Advanced search

Technical background

opendata.swiss has a very powerful search engine, that can help you to find exactly the datasets you want. The search is provided by the open source component Apache Lucene/Solr. Every dataset is indexed by Solr when it gets updated, and if you perform a search on the portal, this index is queried to efficiently deliver results.

The search index is basically the "database" where all the information for the search is saved. It uses a custom schema with all the dataset fields that should be indexed. The schema is flat, i.e. nested elements like resources must be saved differently, in order for Solr to index them. The same applies to the multilingual fields, which are all stored with the language suffix, e.g. keywords_en contains the English keywords.

By default, all the fields that belong to a dataset are copied in one field (called "text"), so that the search process only has to check one field to find a match. So if a user submits a search with the query "weather", Solr runs this query against the "text" field of all datasets.

Search Index

The search index contains the following fields:

URLs: url ckan_url download_url res_url

Text-fields: extras_* res_extras_* urls name title title_string text license notes tags groups organization res_name res_format res_description identifier see_alsos maintainer author publishers * contact_points

Translated fields: title keywords groups organization res_name res_description

Find more detailed information about the Solr configuration in the official Solr documentation. The config and schema of opendata.swiss is available on GitHub: solrconfig.xml schema.xml

The source of the referenced files in the solr.xml (e.g. italian_stop.txt, fr_elision.txt, etc.) can be found in the official CKAN-Repository of the current CKAN-Version on Github. All other files (e.g. stopwords.txt) are provided by Solr.

Query syntax

Solr has its own query syntax to write complex queries. Depending on the query, Solr uses a different query parser to determine what to do.

Search operators

Use +{field}:{value} to include a search term, e.g. +title_en:power to find all datasets, whose English title contains the word "power"
Use -{field}:{value} to exclude a search term, e.g. +title_en:power -title_en:hydraulic to find all datasets, whose English title contains the word "power", but not "hydraulic"
Use AND to combine several search terms that all must match, e.g. keywords_en:(geology AND geophysics) tp find all datasets that have both tags geology and geophysics
Use OR to combine several search terms, where one of them must match, e.g. organization:(kanton-thurgau OR stadt-zurich)
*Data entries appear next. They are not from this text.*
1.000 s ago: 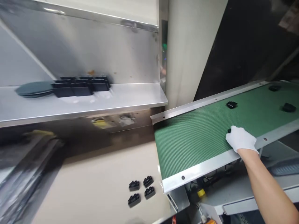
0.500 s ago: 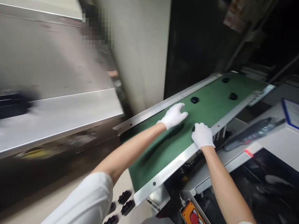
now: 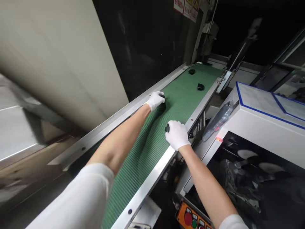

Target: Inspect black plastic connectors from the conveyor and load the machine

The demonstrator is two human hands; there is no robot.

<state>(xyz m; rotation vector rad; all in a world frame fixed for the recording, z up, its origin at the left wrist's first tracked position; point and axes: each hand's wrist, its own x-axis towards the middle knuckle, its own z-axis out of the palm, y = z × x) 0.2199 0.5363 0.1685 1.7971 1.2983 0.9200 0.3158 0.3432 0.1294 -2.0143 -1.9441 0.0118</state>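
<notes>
My left hand [image 3: 155,100], in a white glove, reaches over the far side of the green conveyor belt [image 3: 176,98]. Its fingers are curled round a small black part [image 3: 163,96], mostly hidden by the glove. Nearer the front rail, my gloved right hand [image 3: 176,135] grips another small black part [image 3: 167,128], whose end sticks out at the left of the fingers. Two more black parts lie farther up the belt: one black piece [image 3: 200,86] near the right rail and one black piece [image 3: 191,72] toward the far end.
Metal rails [image 3: 152,176] edge the belt. To the right stands a white machine [image 3: 264,117] with a dark window and a plastic-wrapped item [image 3: 218,121] on its ledge. An orange control box [image 3: 190,218] with buttons sits low in front. A pale panel [image 3: 59,57] rises at left.
The view has swung right. My left hand has reached the nearest loose black part and closed on it. My right hand keeps its part, which now shows more clearly.
</notes>
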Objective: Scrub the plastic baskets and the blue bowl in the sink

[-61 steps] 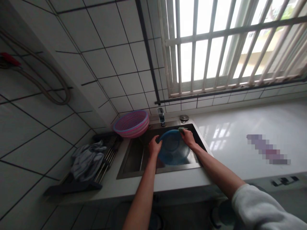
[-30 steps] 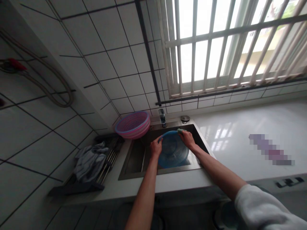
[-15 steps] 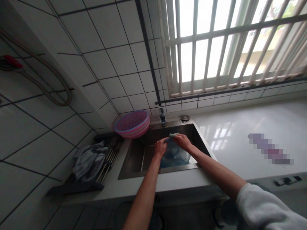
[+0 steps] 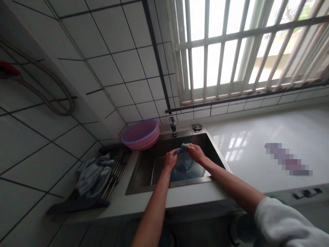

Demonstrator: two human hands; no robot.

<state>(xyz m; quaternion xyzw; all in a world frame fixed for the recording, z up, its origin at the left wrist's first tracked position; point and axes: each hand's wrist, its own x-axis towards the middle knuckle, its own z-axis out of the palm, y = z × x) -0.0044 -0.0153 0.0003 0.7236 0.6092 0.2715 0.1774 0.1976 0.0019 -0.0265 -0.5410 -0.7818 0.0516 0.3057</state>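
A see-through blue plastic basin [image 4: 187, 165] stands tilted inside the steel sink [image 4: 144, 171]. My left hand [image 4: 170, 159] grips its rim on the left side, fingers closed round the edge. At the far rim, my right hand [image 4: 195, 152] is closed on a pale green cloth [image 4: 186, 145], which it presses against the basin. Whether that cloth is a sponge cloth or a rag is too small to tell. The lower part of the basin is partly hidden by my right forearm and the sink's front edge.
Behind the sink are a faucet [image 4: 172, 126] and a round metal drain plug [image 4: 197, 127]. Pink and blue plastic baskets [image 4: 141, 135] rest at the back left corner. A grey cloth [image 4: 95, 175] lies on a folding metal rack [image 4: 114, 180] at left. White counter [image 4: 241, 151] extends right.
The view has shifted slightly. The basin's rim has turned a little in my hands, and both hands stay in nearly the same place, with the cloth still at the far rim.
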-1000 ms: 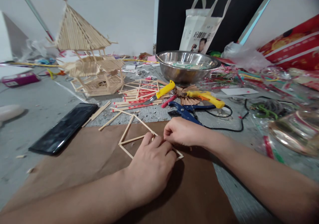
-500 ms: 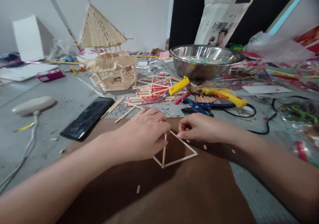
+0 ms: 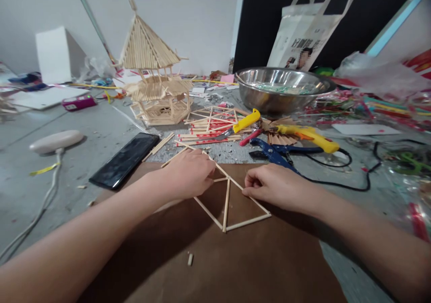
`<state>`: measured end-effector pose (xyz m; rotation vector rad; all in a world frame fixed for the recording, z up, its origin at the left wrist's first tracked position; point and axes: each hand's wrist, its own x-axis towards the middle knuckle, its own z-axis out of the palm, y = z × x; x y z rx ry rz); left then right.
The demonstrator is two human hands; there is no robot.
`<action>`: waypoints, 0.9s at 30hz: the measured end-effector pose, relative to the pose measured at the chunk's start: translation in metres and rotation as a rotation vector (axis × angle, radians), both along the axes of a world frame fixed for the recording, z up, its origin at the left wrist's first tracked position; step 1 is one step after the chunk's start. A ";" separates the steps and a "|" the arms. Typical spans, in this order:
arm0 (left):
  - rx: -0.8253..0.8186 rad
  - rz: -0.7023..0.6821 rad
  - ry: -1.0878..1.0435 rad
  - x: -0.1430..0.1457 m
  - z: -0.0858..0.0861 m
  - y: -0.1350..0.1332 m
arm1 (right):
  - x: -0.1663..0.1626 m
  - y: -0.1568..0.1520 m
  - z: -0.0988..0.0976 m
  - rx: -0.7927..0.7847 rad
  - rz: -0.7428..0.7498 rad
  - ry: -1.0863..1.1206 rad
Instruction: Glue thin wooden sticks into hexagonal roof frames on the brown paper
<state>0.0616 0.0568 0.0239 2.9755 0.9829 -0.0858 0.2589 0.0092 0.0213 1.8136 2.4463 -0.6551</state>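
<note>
Wooden sticks form a flat, kite-shaped stick frame lying on brown paper at the near edge of the table. The left hand has its fingers curled, with the tips closed on the frame's upper-left part, where a short crosspiece meets the long side stick. The right hand pinches the right side stick between thumb and forefinger. A middle stick runs from the crosspiece down to the near corner.

The step in hand appears to be seating and truing this middle stick inside the outline. Any further move would call for light, even pressure from both hands, since the joints look slender and easily skewed.

Compared with half a second earlier, the left hand has drawn back toward the upper left. This bares the left side stick and the crosspiece that it covered. The right hand keeps its place on the right side stick.

Beyond the paper lie a black phone, blue pliers, a yellow-handled knife, a steel bowl and a finished stick pagoda. A short offcut rests on the paper nearer the viewer.
</note>
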 end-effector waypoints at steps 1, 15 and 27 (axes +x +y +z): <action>0.003 -0.002 -0.003 0.000 -0.001 0.000 | -0.001 -0.001 0.001 0.013 -0.003 -0.015; -0.025 0.023 0.013 0.006 -0.004 -0.004 | -0.006 -0.002 0.003 -0.013 -0.034 0.014; -0.003 0.016 0.022 0.006 0.000 -0.003 | -0.003 -0.001 0.000 -0.078 -0.049 0.104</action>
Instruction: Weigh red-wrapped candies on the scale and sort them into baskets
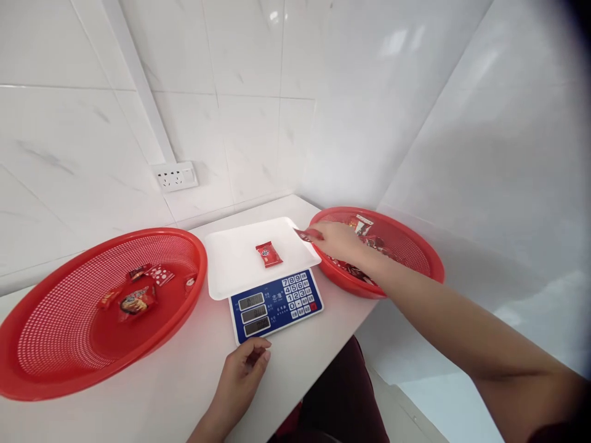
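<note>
My right hand (339,240) is closed on a small red wrapped packet (305,234), pinched at the fingertips. It hangs over the right edge of the white scale tray (231,271), beside the right basket's rim. Another red packet with pale lettering, a wrapped snack (268,254), lies on the tray. Below the tray is the blue panel of the digital scale (277,304), with three displays and a keypad. My left hand (242,375) rests on the table by the scale's front edge, fingers loosely curled, a gap inside the thumb, holding nothing.
A large red mesh basket (178,335) stands at the left with several wrapped snacks (137,303) in it. At the right, a second red basket (425,246) holds more packets (376,243). Both stand on the white table (184,381), close to tiled walls. A wall socket (175,176) sits behind.
</note>
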The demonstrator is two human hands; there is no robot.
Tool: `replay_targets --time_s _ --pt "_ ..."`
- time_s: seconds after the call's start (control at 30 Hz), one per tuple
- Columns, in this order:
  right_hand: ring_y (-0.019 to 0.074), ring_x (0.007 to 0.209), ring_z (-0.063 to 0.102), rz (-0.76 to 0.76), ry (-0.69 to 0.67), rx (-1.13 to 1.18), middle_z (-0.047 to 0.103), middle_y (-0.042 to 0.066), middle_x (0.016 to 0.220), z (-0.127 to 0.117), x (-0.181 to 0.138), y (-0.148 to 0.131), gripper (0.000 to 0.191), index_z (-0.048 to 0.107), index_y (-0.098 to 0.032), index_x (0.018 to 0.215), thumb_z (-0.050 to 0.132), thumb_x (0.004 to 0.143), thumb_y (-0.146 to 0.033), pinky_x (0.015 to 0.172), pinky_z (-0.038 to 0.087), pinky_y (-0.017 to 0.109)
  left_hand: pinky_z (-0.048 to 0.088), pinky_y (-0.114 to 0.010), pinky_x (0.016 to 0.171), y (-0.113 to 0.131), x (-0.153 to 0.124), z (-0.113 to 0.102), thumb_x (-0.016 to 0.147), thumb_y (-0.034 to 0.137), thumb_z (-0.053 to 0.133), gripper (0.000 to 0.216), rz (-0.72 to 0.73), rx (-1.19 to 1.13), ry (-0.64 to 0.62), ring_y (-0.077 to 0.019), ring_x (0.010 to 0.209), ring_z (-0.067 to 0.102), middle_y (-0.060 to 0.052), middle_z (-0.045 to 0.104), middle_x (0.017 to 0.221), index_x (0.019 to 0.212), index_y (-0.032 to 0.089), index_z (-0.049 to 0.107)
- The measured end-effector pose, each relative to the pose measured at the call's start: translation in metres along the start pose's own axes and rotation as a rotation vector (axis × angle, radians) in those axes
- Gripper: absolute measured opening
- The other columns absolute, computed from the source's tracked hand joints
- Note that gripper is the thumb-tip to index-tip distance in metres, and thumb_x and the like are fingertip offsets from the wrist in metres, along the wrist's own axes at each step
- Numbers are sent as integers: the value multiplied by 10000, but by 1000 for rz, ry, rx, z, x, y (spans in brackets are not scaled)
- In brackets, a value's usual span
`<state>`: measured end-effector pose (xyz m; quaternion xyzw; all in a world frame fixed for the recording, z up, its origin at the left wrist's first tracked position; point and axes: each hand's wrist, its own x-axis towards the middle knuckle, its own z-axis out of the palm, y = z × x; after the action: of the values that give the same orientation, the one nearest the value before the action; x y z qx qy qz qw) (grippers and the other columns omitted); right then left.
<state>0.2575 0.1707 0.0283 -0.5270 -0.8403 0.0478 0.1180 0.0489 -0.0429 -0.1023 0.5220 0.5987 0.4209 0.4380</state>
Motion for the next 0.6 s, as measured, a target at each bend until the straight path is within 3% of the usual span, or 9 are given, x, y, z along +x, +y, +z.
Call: replay_targets --time_s 0.1,0.23,0.37,0.47,0.6 --pt "233 986 565 -54 -14 132 636 43 1102 9 6 -22 297 620 -246 1047 497 831 -407 767 399 298 462 -275 658 1 0 -3 778 398 547 232 5 4 6 -173 705 566 -12 617 725 857 196 628" --pt "203 878 590 -27 16 239 665 41 981 2 0 -20 280 611 -223 996 489 832 -415 725 412 278 463 -273 650 2 -1 -4 778 397 541 233 14 -1 23 -174 707 572 -19 626 737 849 194 631" --pt "236 813 587 114 18 21 661 66 885 -8 -8 24 270 599 -207 901 474 827 -435 654 400 301 465 -275 641 1 -1 -4 780 414 533 248 9 38 18 -181 710 579 -21 635 744 863 204 635" --pt "312 894 572 298 -89 -146 641 130 966 -13 -16 73 286 596 -185 970 553 774 -390 685 404 353 478 -277 666 2 -1 -4 767 448 539 272 -6 38 9 -189 729 598 -21 653 760 853 211 641" --pt "340 1039 520 306 -208 -137 595 133 1114 -12 -35 116 401 601 -191 1039 667 660 -303 766 417 363 494 -278 661 1 1 -2 714 503 569 316 -48 17 3 -202 730 613 -20 665 748 816 217 656"
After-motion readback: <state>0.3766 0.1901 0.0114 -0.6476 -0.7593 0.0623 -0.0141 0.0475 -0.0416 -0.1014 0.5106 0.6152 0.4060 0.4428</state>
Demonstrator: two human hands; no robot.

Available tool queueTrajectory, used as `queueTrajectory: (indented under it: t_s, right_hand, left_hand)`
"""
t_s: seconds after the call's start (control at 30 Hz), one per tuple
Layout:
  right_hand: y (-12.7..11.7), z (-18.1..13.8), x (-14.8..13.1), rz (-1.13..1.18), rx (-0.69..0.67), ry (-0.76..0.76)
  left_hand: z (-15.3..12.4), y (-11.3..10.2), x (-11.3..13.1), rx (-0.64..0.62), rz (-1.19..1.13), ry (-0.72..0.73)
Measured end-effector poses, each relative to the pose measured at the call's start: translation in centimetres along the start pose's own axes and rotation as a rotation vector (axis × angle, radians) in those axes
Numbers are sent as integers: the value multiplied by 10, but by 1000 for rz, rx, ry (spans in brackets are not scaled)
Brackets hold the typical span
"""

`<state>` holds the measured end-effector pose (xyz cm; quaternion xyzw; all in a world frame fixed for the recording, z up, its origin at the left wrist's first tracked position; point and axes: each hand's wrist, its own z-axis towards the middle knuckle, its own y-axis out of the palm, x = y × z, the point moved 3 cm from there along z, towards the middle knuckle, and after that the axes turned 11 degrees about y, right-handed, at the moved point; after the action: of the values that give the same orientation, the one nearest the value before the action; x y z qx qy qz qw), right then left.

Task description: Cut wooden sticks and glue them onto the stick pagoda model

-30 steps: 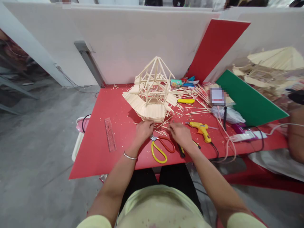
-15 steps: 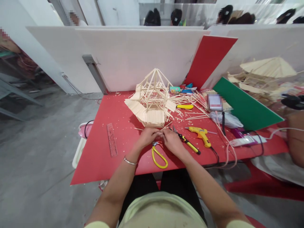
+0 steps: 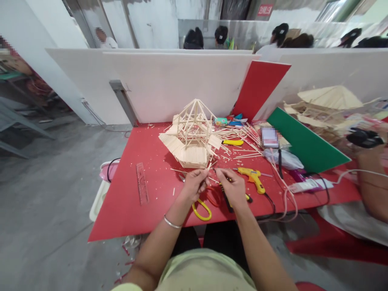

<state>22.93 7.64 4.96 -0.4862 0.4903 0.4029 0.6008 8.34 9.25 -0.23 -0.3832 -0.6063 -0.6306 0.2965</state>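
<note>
Grip of left hand (image 3: 195,182) closed on short pale stick (image 3: 209,166); right hand (image 3: 234,189) just beside, its grip unclear; wooden model (image 3: 194,155) beyond, on red worktop (image 3: 115,218).

The stick model (image 3: 194,156) is matt wood; the glue gun (image 3: 251,174), smooth plastic; the ruler (image 3: 142,184), clear plastic; the bracelet (image 3: 171,223), shiny metal.

No legible text, red wall sign (image 3: 265,10) with white characters too small to read, glue gun label (image 3: 252,172) blurred
</note>
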Motion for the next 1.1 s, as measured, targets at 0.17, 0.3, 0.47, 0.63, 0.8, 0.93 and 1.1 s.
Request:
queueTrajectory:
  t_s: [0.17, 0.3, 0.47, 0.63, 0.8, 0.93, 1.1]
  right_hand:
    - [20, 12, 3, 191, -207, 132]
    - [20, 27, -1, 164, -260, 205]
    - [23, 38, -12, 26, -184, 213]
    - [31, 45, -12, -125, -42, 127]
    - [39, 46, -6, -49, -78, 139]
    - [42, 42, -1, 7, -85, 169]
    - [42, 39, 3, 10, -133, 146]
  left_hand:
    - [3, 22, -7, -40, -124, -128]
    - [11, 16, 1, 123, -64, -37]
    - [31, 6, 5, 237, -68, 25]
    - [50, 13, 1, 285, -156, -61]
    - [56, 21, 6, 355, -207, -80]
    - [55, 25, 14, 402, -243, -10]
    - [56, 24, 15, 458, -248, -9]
All of these options can be further combined together, e.g. organization:(kanton-thurgau OR stadt-zurich) karte

Searchterm suggestions

The search-field of opendata.swiss provides searchterm-suggestions when a user types into it. For each language a self-contained Solr index is built multiple times throughout the day. That means that changes to datasets or new data won't be reflected in the suggestions immediately.

The index is based on the following fields:

dataset-title (translated)
keywords (translated)
groups (translated)
organization (translated)
distribution-name (translated)
author
maintainer
contact_points
publishers
identifier
distribution-format